+++ THE INPUT

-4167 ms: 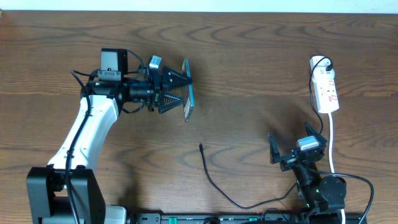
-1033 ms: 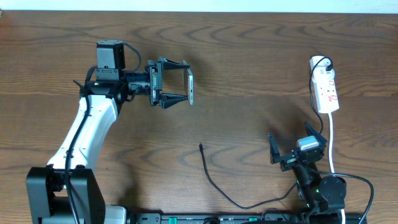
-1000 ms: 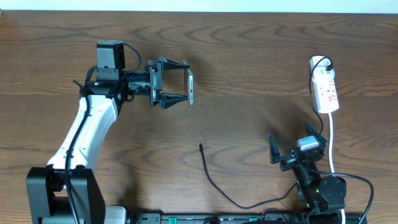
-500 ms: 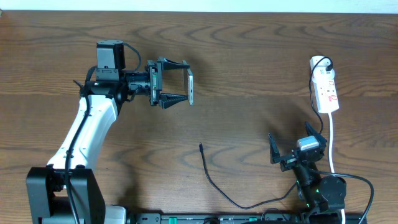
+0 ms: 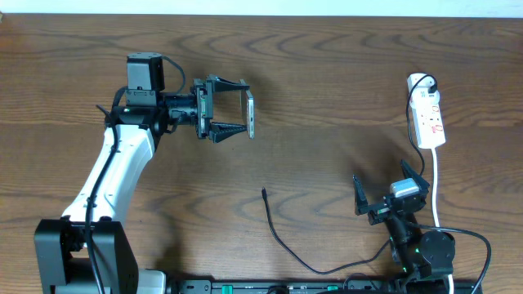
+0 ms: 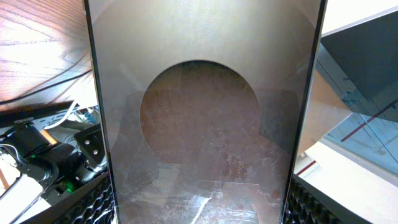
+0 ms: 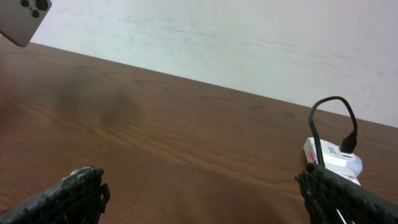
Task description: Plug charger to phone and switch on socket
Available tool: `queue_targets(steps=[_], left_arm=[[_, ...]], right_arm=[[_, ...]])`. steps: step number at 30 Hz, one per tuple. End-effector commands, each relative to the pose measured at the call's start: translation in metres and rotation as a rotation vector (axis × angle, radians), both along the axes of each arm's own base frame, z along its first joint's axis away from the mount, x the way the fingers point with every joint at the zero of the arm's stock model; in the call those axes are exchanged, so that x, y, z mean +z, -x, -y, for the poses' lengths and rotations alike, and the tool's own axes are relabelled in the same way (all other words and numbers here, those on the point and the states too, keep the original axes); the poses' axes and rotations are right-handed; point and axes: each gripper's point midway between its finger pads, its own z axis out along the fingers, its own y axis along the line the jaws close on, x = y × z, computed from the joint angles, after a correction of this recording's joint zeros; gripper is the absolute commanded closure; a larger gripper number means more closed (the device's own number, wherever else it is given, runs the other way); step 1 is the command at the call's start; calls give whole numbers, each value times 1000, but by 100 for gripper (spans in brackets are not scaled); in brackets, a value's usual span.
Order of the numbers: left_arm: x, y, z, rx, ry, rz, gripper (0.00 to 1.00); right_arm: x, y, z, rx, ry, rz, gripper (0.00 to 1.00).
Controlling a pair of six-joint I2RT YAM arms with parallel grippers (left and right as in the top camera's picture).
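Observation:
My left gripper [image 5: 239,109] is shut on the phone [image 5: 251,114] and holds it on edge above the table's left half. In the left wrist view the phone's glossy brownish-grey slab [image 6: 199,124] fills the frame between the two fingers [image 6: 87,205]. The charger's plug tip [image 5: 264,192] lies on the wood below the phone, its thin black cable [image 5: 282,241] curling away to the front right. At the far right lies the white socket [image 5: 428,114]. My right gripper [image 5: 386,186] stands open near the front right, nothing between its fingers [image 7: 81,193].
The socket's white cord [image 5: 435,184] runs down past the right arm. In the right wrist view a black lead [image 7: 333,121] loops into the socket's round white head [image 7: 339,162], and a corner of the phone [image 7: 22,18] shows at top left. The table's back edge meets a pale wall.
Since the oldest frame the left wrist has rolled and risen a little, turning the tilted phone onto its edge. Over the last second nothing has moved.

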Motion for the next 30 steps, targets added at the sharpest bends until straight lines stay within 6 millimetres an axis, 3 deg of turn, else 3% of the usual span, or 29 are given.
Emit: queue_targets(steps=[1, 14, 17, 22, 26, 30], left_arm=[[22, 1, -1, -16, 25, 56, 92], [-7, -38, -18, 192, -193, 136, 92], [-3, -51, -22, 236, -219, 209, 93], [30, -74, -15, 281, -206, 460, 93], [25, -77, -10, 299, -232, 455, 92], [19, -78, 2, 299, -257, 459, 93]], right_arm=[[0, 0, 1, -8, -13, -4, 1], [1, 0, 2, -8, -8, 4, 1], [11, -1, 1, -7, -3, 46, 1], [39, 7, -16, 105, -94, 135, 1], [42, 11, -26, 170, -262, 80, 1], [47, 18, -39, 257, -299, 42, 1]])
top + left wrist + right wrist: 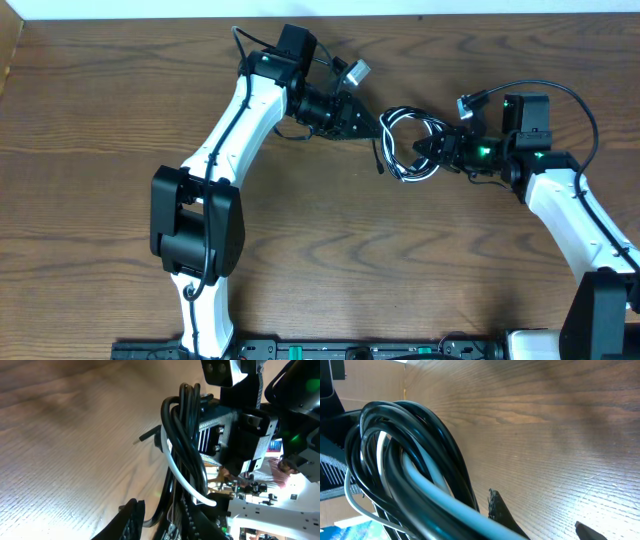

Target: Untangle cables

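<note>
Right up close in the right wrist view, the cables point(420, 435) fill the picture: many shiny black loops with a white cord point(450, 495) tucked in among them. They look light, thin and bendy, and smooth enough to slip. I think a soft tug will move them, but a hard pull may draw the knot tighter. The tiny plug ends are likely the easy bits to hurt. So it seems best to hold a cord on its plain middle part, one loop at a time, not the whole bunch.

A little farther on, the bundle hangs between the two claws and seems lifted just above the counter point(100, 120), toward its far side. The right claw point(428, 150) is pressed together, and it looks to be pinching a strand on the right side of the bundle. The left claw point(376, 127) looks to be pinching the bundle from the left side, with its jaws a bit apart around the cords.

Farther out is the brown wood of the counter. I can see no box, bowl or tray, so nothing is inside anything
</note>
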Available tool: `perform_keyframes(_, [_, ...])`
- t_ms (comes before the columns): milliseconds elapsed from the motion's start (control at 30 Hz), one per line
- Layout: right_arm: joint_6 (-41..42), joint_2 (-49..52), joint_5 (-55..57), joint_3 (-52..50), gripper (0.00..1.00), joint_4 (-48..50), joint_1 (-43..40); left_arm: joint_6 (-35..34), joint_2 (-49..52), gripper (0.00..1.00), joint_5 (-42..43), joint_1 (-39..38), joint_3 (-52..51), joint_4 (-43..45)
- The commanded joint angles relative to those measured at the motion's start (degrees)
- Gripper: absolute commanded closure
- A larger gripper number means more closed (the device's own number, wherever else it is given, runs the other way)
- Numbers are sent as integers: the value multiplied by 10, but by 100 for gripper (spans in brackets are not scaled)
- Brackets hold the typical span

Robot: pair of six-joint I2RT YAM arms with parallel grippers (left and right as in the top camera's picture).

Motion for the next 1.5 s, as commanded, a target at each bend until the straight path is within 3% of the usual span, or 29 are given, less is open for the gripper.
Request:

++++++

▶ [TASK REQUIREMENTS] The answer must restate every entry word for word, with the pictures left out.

▶ [RESULT OF THE EXERCISE]
-4167 ms: 
-1033 ms: 
-1000 ms: 
-500 ms: 
+0 ms: 
+0 ms: 
+0 ms: 
Task description: Plug charger to phone and switch on socket
Available tool: `queue_targets(steps=[_], left_arm=[[_, ...]], right_arm=[[_, ...]])`. steps: step number at 30 Hz, one per tuple. End-effector commands, each relative to the pose measured at the call's start: translation in metres and rotation as a rotation vector (axis × angle, radians), both along the axes of each arm's own base frame, z along its first joint's axis away from the mount, x the way the fingers point with every joint at the zero of the arm's stock model; in the call those axes are exchanged, so that x, y, z mean +z, -x, -y, for the poses' lengths and rotations alike, and the tool's own axes are relabelled in the same way (all other words and numbers here, those on the point and the states too, keep the original axes); the poses' axes and rotations are right-handed; point and axes: each gripper's point midway between its finger pads, its own z axis out along the fingers, its own y axis along the line the jaws close on, x = y × z, computed from the joint angles, after a correction of this recording's joint zeros; gripper is the absolute commanded closure; a larger gripper number means more closed (the device's own number, wherever else it is given, runs the other way); step 1 is the command at the call's start; calls give whole numbers, each value times 1000, but by 100 for gripper (spans in brackets are not scaled); in brackets, a value's usual span.
Order of the numbers: left_arm: x, y, z, rx, ry, rz, gripper (0.00 to 1.00); right_arm: x, y, z, rx, ry, rz, gripper (0.00 to 1.00).
Controlling a pair of six-joint I2RT YAM arms with parallel grippers (left and right as in the top camera's picture).
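Observation:
My left gripper [image 5: 239,109] is shut on the phone [image 5: 251,114] and holds it on edge above the table's left half. In the left wrist view the phone's glossy brownish-grey slab [image 6: 199,124] fills the frame between the two fingers [image 6: 87,205]. The charger's plug tip [image 5: 264,192] lies on the wood below the phone, its thin black cable [image 5: 282,241] curling away to the front right. At the far right lies the white socket [image 5: 428,114]. My right gripper [image 5: 386,186] stands open near the front right, nothing between its fingers [image 7: 81,193].
The socket's white cord [image 5: 435,184] runs down past the right arm. In the right wrist view a black lead [image 7: 333,121] loops into the socket's round white head [image 7: 339,162], and a corner of the phone [image 7: 22,18] shows at top left. The table's back edge meets a pale wall.
Since the oldest frame the left wrist has rolled and risen a little, turning the tilted phone onto its edge. Over the last second nothing has moved.
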
Motion for the next 30 steps, targets added at the sharpest bends until straight lines stay within 6 millimetres an axis, 3 deg of turn, else 3% of the usual span, or 29 are given.
Emit: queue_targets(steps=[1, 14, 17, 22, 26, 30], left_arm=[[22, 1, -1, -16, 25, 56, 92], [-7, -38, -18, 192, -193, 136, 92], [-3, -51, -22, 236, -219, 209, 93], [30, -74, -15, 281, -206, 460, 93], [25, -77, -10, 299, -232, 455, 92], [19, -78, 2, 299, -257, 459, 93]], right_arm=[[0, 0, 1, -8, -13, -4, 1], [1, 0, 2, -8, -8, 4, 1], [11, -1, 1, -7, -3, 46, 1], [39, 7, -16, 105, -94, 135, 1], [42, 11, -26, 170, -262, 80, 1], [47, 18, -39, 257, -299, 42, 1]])
top + left wrist + right wrist: 

Target: Untangle cables

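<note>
Right up close in the right wrist view, the cables point(420, 435) fill the picture: many shiny black loops with a white cord point(450, 495) tucked in among them. They look light, thin and bendy, and smooth enough to slip. I think a soft tug will move them, but a hard pull may draw the knot tighter. The tiny plug ends are likely the easy bits to hurt. So it seems best to hold a cord on its plain middle part, one loop at a time, not the whole bunch.

A little farther on, the bundle hangs between the two claws and seems lifted just above the counter point(100, 120), toward its far side. The right claw point(428, 150) is pressed together, and it looks to be pinching a strand on the right side of the bundle. The left claw point(376, 127) looks to be pinching the bundle from the left side, with its jaws a bit apart around the cords.

Farther out is the brown wood of the counter. I can see no box, bowl or tray, so nothing is inside anything
</note>
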Available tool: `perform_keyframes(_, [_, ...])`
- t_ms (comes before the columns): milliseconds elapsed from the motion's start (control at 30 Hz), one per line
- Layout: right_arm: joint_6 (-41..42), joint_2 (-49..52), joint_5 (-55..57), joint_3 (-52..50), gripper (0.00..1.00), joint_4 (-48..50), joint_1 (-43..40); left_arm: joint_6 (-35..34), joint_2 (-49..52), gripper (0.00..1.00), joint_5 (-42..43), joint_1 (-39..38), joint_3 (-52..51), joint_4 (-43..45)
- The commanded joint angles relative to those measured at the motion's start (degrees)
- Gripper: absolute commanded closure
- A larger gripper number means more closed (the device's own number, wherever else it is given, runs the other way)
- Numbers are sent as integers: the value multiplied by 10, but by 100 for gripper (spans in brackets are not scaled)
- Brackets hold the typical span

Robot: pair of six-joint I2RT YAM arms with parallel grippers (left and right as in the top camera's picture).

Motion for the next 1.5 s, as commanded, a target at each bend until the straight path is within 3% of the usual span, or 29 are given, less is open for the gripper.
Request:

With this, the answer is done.